---------- Input ----------

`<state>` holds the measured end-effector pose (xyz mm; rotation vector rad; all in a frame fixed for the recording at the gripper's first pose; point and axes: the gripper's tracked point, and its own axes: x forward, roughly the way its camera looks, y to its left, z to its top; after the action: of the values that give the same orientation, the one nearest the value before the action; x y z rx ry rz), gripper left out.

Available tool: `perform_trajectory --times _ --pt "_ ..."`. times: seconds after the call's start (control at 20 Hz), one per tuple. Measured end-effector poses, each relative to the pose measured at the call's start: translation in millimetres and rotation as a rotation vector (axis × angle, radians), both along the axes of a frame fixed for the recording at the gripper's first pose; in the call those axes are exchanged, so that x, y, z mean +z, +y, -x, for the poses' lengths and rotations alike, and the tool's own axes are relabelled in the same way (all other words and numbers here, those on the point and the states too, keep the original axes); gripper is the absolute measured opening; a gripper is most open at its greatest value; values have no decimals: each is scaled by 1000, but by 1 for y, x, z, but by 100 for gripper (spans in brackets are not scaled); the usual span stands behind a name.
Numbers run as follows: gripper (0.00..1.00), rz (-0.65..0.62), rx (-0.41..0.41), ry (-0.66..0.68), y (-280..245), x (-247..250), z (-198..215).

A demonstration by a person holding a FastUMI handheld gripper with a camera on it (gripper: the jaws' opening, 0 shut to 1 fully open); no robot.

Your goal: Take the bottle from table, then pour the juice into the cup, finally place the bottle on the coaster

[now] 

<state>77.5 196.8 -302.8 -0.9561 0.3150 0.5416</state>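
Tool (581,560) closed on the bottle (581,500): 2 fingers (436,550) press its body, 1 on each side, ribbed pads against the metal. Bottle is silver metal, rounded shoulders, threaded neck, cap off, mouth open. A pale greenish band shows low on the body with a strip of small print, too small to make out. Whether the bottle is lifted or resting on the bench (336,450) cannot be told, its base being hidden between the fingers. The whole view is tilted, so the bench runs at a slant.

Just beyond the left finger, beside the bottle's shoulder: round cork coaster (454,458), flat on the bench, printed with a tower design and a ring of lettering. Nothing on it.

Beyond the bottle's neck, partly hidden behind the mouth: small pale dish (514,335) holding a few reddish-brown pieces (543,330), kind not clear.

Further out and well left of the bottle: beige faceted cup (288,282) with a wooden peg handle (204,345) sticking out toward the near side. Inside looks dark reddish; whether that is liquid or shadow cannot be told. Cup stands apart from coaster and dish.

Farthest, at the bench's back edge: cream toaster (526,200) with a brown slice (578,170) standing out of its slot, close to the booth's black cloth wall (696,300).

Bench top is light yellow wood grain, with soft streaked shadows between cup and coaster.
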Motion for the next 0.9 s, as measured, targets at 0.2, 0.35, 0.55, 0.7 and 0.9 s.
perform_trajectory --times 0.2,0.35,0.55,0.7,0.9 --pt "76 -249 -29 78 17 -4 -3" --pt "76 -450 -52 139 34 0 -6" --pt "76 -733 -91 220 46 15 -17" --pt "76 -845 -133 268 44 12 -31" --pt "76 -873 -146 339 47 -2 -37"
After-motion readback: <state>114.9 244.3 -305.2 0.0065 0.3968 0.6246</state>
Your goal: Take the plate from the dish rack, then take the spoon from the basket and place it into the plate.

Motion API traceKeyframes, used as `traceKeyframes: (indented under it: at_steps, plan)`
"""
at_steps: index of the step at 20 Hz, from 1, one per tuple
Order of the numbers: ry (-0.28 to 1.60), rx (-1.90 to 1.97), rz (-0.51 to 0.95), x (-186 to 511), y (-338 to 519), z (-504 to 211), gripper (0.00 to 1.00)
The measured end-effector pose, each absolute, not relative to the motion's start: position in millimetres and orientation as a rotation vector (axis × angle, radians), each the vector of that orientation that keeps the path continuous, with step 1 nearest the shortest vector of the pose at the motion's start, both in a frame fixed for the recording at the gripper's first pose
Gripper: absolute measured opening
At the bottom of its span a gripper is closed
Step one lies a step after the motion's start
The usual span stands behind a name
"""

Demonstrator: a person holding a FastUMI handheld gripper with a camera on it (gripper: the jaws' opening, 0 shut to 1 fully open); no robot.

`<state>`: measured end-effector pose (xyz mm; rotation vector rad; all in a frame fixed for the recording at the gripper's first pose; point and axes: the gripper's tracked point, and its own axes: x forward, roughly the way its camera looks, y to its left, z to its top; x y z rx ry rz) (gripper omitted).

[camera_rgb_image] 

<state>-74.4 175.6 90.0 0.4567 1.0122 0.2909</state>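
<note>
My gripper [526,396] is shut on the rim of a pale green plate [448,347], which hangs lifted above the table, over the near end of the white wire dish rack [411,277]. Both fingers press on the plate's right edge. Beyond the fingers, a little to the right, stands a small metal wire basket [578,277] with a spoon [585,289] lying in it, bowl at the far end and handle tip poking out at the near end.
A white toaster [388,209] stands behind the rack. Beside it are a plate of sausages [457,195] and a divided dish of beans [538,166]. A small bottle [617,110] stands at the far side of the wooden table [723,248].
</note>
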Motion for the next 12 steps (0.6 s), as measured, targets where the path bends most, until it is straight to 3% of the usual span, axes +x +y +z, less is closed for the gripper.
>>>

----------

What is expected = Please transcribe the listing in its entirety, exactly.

Problem solution =
`<state>` holds the measured end-effector pose (xyz mm; rotation vector rad; all in a frame fixed for the recording at the gripper's first pose; point and axes: the gripper's tracked point, and its own axes: x forward, roughly the way its camera looks, y to its left, z to its top; after the action: of the values that give the same orientation, the one nearest the value before the action; x y z rx ry rz), gripper left out.

Available tool: `perform_trajectory --times _ --pt "_ ..."`. times: seconds after the call's start (control at 20 Hz), one per tuple. Measured end-effector poses, each relative to the pose measured at the call's start: translation in millimetres and rotation as a rotation vector (axis × angle, radians), both along the axes of a frame fixed for the recording at the gripper's first pose; in the call those axes are exchanged, so that x, y, z mean +z, +y, -x, for the poses' lengths and rotations alike, and the tool's own axes are relabelled in the same way (all other words and numbers here, those on the point and the states too, keep the original axes); gripper is the absolute measured opening; a gripper is most open at its greatest value; values have no decimals: each is scaled by 1000, but by 1 for y, x, z, but by 100 for gripper (spans in brackets are not scaled); the usual span stands behind a name.
Numbers run as follows: gripper (0.00..1.00), rz (-0.65..0.62), rx (-0.41..0.41), ry (-0.66..0.68), y (-280..245), x (-247..250), z (-198..215).

A demonstration by a person holding a FastUMI handheld gripper with a camera on it (gripper: the jaws' opening, 0 shut to 1 fully open); no robot.

Your goal: Take the bottle from table, then pour the juice into the cup, finally place the bottle on the coaster

[now] 

<state>77.5 196.8 -302.8 -0.9561 0.3150 0.5416</state>
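Tool (581,560) closed on the bottle (581,500): 2 fingers (436,550) press its body, 1 on each side, ribbed pads against the metal. Bottle is silver metal, rounded shoulders, threaded neck, cap off, mouth open. A pale greenish band shows low on the body with a strip of small print, too small to make out. Whether the bottle is lifted or resting on the bench (336,450) cannot be told, its base being hidden between the fingers. The whole view is tilted, so the bench runs at a slant.

Just beyond the left finger, beside the bottle's shoulder: round cork coaster (454,458), flat on the bench, printed with a tower design and a ring of lettering. Nothing on it.

Beyond the bottle's neck, partly hidden behind the mouth: small pale dish (514,335) holding a few reddish-brown pieces (543,330), kind not clear.

Further out and well left of the bottle: beige faceted cup (288,282) with a wooden peg handle (204,345) sticking out toward the near side. Inside looks dark reddish; whether that is liquid or shadow cannot be told. Cup stands apart from coaster and dish.

Farthest, at the bench's back edge: cream toaster (526,200) with a brown slice (578,170) standing out of its slot, close to the booth's black cloth wall (696,300).

Bench top is light yellow wood grain, with soft streaked shadows between cup and coaster.
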Motion for the next 0.9 s, as measured, targets at 0.2, 0.35, 0.55, 0.7 and 0.9 s.
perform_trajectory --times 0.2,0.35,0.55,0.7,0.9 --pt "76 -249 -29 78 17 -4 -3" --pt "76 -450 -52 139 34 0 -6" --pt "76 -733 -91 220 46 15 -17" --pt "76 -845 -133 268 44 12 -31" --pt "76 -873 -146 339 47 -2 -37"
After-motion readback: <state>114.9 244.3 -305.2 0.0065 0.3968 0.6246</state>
Your goal: Take the plate from the dish rack, then take the spoon from the basket and place it into the plate.

Motion API traceKeyframes, used as `traceKeyframes: (indented under it: at_steps, plan)`
"""
at_steps: index of the step at 20 Hz, from 1, one per tuple
Order of the numbers: ry (-0.28 to 1.60), rx (-1.90 to 1.97), rz (-0.51 to 0.95), x (-186 to 511), y (-338 to 519), z (-504 to 211), gripper (0.00 to 1.00)
The measured end-effector pose, each absolute, not relative to the motion's start: position in millimetres and orientation as a rotation vector (axis × angle, radians), each the vector of that orientation that keeps the path continuous, with step 1 nearest the shortest vector of the pose at the motion's start, both in a frame fixed for the recording at the gripper's first pose
Gripper: absolute measured opening
At the bottom of its span a gripper is closed
Step one lies a step after the motion's start
The usual span stands behind a name
"""

Demonstrator: a person holding a FastUMI handheld gripper with a camera on it (gripper: the jaws' opening, 0 shut to 1 fully open); no robot.

`<state>`: measured end-effector pose (xyz mm; rotation vector rad; all in a frame fixed for the recording at the gripper's first pose; point and axes: the gripper's tracked point, and its own axes: x forward, roughly the way its camera looks, y to its left, z to its top; x y z rx ry rz) (gripper omitted).

[camera_rgb_image] 

<state>-74.4 175.6 90.0 0.4567 1.0122 0.2909</state>
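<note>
My gripper [526,396] is shut on the rim of a pale green plate [448,347], which hangs lifted above the table, over the near end of the white wire dish rack [411,277]. Both fingers press on the plate's right edge. Beyond the fingers, a little to the right, stands a small metal wire basket [578,277] with a spoon [585,289] lying in it, bowl at the far end and handle tip poking out at the near end.
A white toaster [388,209] stands behind the rack. Beside it are a plate of sausages [457,195] and a divided dish of beans [538,166]. A small bottle [617,110] stands at the far side of the wooden table [723,248].
</note>
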Motion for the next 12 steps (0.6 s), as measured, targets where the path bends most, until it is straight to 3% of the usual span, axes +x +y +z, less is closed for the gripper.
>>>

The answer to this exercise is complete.